Couverture médiatique, chambres d’écho et reproches aux sondages
Bien que certains aspects techniques nuisent certainement aux sondages, l’utilisation individuelle des médias a façonné les attentes et les réactions des citoyens aux résultats.
L’environnement médiatique fragmenté d’aujourd’hui et les options largement répandues ont créé des publics de niche, permettant aux gens de trouver plus facilement que jamais du contenu politique qui correspond à leurs opinions et préférences. Cette tendance est antérieure à Trump, mais elle s’est nettement accentuée au cours des saisons électorales de 2020 et 2024, des personnes de différentes affiliations politiques accordant leur confiance à différents médias.
Pour les consommateurs, il est facile d’accepter une perception de la réalité créée par leurs médias préférés. Ils peuvent alors choisir d’ignorer, volontairement ou par ignorance, les informations au-delà de leur chambre d’écho, notamment en période électorale. À son tour, cette utilisation divisée des médias a créé différentes perceptions des événements et des problèmes actuels selon les partis. Par exemple, les croyances sur le COVID-19 et son origine variaient selon les personnes consommant des médias libéraux ou conservateurs.
Ces bulles de filtres s’étendent : lors de la saison électorale de 2016, 35 % des personnes âgées de 18 à 29 ans ont trouvé utiles les informations sur les élections sur les réseaux sociaux. En 2024, cette proportion était passée à 46 % de cette tranche d’âge.

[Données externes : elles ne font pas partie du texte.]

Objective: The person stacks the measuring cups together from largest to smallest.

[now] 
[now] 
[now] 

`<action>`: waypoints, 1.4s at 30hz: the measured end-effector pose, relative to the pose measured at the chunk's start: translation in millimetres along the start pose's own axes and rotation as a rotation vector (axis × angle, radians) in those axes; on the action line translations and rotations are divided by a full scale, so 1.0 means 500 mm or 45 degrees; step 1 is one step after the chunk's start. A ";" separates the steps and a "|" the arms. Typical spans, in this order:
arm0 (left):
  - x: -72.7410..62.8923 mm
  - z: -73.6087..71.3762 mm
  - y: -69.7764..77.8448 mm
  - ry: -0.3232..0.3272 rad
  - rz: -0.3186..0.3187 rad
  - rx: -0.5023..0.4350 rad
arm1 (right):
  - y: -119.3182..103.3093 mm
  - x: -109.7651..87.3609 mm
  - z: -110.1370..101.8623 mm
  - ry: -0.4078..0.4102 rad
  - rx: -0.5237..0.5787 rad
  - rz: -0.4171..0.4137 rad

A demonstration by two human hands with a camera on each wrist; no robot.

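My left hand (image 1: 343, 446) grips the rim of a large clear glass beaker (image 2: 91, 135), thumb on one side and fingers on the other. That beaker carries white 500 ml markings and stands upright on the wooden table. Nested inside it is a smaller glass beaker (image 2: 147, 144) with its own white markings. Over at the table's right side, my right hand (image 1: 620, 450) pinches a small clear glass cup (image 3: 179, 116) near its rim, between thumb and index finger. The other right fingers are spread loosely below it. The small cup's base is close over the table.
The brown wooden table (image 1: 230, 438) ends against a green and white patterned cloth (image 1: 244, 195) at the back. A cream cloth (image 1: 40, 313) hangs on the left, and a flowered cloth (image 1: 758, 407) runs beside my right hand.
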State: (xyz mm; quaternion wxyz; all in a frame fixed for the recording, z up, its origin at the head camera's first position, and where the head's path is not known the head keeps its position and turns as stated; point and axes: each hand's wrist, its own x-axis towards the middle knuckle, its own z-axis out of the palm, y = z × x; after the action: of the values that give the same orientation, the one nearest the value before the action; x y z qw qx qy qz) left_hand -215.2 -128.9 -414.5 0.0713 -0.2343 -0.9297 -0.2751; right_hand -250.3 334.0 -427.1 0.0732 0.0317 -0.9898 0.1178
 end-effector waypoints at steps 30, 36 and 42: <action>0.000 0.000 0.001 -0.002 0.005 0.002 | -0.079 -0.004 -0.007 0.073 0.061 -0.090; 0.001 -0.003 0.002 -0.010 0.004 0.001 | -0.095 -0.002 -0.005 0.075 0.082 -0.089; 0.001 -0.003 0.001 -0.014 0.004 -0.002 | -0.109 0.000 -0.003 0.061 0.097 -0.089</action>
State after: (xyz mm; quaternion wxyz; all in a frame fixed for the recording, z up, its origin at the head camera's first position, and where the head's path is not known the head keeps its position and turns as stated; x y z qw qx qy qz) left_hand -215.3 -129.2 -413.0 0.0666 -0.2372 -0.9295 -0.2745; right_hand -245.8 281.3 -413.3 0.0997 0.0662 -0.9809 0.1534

À mesure que les algorithmes apprennent les préférences des utilisateurs, les plateformes présentent davantage de contenus qui correspondent et moins de contenus qui ne correspondent pas, renforçant ainsi la bulle tout en rendant plus difficile la détection de ce qui dépasse ses limites.
Pour le prochain cycle de sondages et de votes, il est utile de se rappeler que les sondages des dernières années ont systématiquement penché en faveur des candidats démocrates, et qu’il est donc probable qu’ils le fassent à nouveau. En outre, les sondages peuvent donner un aperçu des résultats potentiels, mais ils ne constituent que des prédictions et non des faits. Et des régimes médiatiques différents aboutissent à des opinions politiques différentes, divisant ainsi la perception de la réalité par les gens.